Although thoughts of September lessons may be far from your mind, Dylan Wiliam and Doug Lemov offer cover support for this text, urging you to embrace this practical guide and end some of the inefficient and futile practices commonly called “formative assessment”.
Primarily a blend of teacher-friendly practical advice and cognitive theory, this book is clearly targeted for wide consumption and hopes to revolutionise teaching in this time of heavy workload and rising pressures for students to “progress”. Admirable intentions.
It opens strongly with a foreword by Wiliam, who throws an interesting historical slant on the education world of the past 30 years. For teachers at either end of their careers, it’s always worth reading how a forefather of assessment for learning (AfL) looks back and dissects the word “assessment” and how it relates to learning. With a tinge of sadness, Wiliam sets the stage for Responsive Teaching by exploring how AfL became a model to monitor progress rather than a responsive teaching tool during a lesson.
And so we begin our journey into responsive teaching - a concept you may or may not be aware of - and with our guide, Harry Fletcher-Wood, we learn how we can make teaching responsive to students in a world where AfL, or formative assessment, has become one of the most misinterpreted and ill-used phrases in education.
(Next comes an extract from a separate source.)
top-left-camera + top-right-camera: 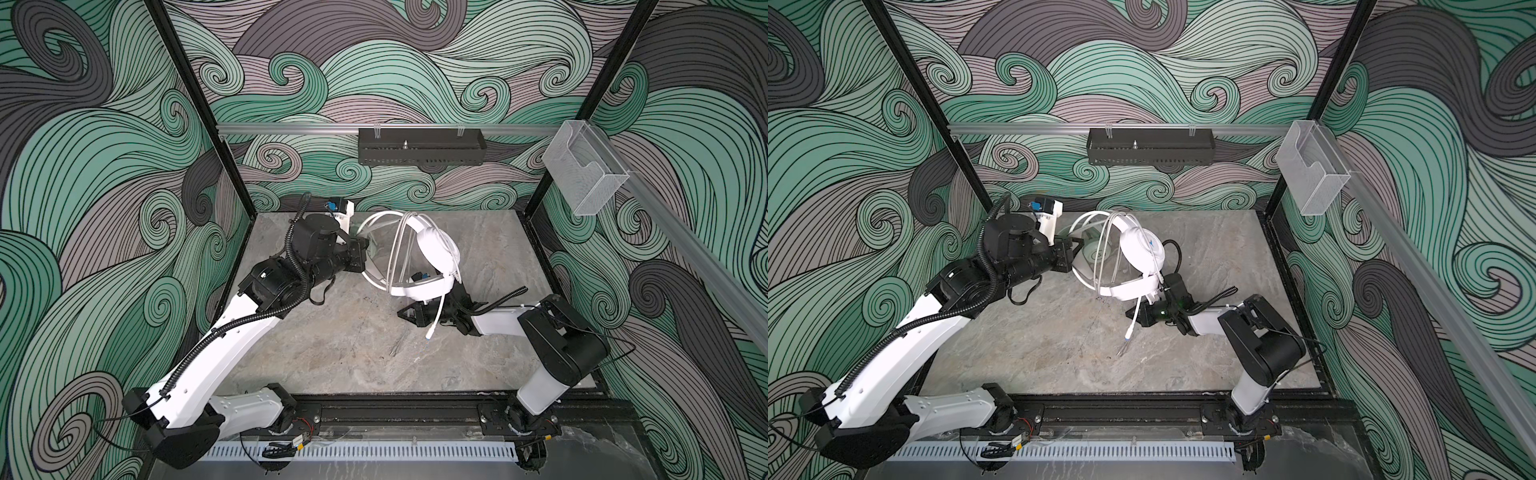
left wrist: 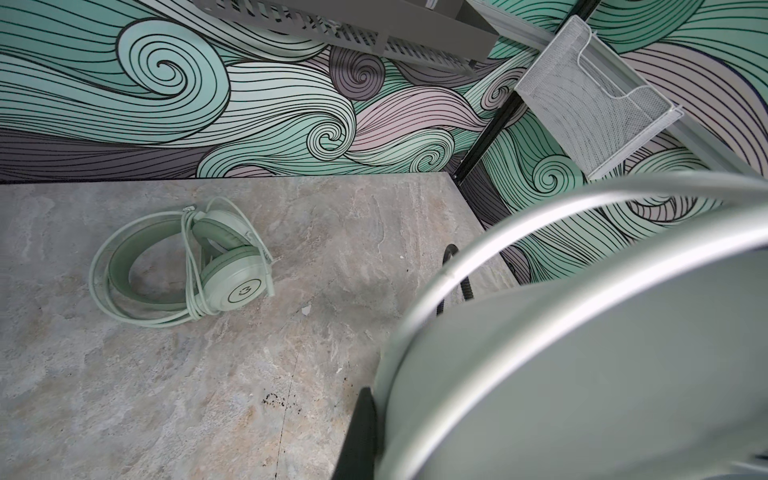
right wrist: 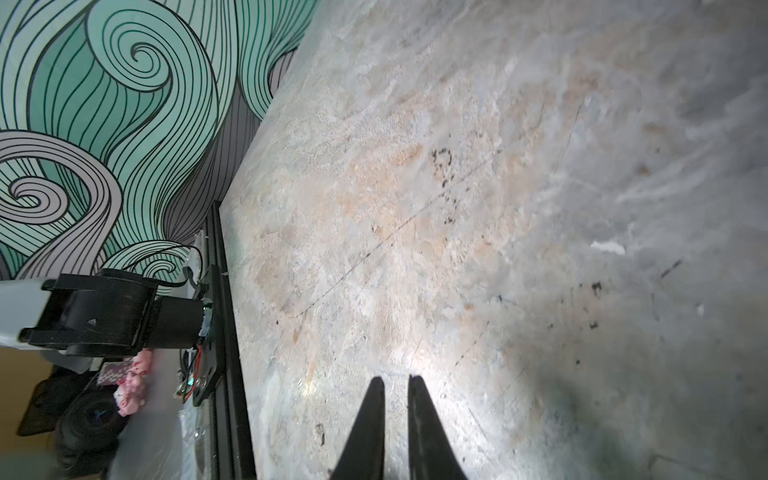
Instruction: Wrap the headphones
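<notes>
Swirling green wallpaper boxes in a marbled grey table. In both top views the white headset hangs above mid-table, its headband pinched in the closed left end effector. The right end effector sits just beneath, beside the dangling plug cable.

From the left wrist, that headband looms blurred against one black finger. The mint green headset lies on the table beyond, cable wound round it.

From the right wrist, the right end effector is closed on nothing, pointing across the table.
</notes>
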Controlling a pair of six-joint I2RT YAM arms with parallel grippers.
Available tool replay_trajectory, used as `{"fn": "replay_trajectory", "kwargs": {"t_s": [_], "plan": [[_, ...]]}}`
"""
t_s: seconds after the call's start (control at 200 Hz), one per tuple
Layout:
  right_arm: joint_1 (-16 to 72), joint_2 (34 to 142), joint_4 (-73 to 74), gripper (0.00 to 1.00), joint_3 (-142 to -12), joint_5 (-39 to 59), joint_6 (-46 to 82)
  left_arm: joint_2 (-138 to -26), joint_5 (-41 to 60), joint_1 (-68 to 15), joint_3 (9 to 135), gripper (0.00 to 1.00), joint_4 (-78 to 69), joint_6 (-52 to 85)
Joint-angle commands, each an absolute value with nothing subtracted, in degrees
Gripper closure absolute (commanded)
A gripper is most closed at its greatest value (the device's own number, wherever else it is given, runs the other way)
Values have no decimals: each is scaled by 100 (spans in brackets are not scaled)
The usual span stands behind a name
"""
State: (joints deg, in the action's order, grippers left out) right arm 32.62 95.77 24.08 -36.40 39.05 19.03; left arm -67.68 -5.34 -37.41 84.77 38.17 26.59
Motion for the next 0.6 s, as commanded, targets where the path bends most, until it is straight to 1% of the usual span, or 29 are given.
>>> {"fn": "replay_trajectory", "kwargs": {"t_s": [0.0, 0.02, 0.15, 0.265, 0.455, 0.595], "plan": [[3260, 9167, 1623, 98, -3722, 3728, 1648, -6625, -956, -3580, 8480, 100, 3354, 3314], [3257, 9066, 1478, 100, -3738, 3694, 1599, -6615, -1014, -3550, 8461, 100, 3337, 3395], [3290, 8382, 464, 100, -3831, 3254, 1358, -6710, -1225, -3372, 8378, 100, 3057, 3838], [3369, 7856, 52, 100, -3848, 3136, 1240, -6965, -1219, -3297, 8469, 100, 2783, 4138], [3964, 7343, -1021, 100, -4294, 2624, 613, -7404, -1497, -3235, 8727, 100, 2442, 4632], [4425, 6968, -1678, 100, -4572, 2184, 229, -7840, -1791, -3174, 9110, 100, 2452, 4954]]}}
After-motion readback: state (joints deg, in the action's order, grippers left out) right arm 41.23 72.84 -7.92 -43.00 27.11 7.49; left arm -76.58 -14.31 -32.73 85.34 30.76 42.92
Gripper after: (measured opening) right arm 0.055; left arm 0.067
If you’re confused, this book aims to clarify things for you.
Fletcher-Wood is determined to establish his credibility as a teacher and educator of teachers, and his credentials support his tone of determined evangelism. It is within his detailed introduction - the opening justification for his argument - that he outlines why responsive teaching is necessary: it “blends planning and teaching, based on an understanding of how students learn from cognitive science, with formative assessment to identify what students have learned and adapt accordingly”.
His premise centres on three “confusions” found in research into teaching practices: that assessment seems to hinder learning; that skills seem more important than knowledge; and that assessment for learning is a bunch of techniques. In his convincing hypothesis, assessment is driven by three factors - and we get it wrong. We want to know how students are doing, we want to teach them the right things and we want to identify gaps in learning, but we end up subjecting them to fruitless, seemingly arbitrary testing.
A greater criticism lies in the use of summative (end-of-course) practice questions and tests to fill the role of assessment within the middle of the term or year. For Fletcher-Wood, “response teaching uses assessments for formative purposes to identify what students have learned”, not to simply record progress. The second confusion allows him to throw a grenade into the ongoing debate of skills vs knowledge. He firmly sides with the need for knowledge as the foundation that allows students to show skill.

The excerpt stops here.